→ **Your objective**
Whatever the listing holds, output it without alteration.
========
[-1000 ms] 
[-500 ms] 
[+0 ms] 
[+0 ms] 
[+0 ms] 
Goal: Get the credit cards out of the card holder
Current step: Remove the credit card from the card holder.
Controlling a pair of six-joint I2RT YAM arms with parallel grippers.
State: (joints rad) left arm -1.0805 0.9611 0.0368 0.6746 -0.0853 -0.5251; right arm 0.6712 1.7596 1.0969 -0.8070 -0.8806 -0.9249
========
→ **Reply to the exercise**
[-1000 ms] 
[-500 ms] 
[+0 ms] 
[+0 ms] 
[+0 ms] 
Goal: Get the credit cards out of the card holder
Current step: Remove the credit card from the card holder.
Controlling a pair of six-joint I2RT YAM arms with parallel grippers.
State: (joints rad) left arm -1.0805 0.9611 0.0368 0.6746 -0.0853 -0.5251; right arm 0.6712 1.7596 1.0969 -0.8070 -0.8806 -0.9249

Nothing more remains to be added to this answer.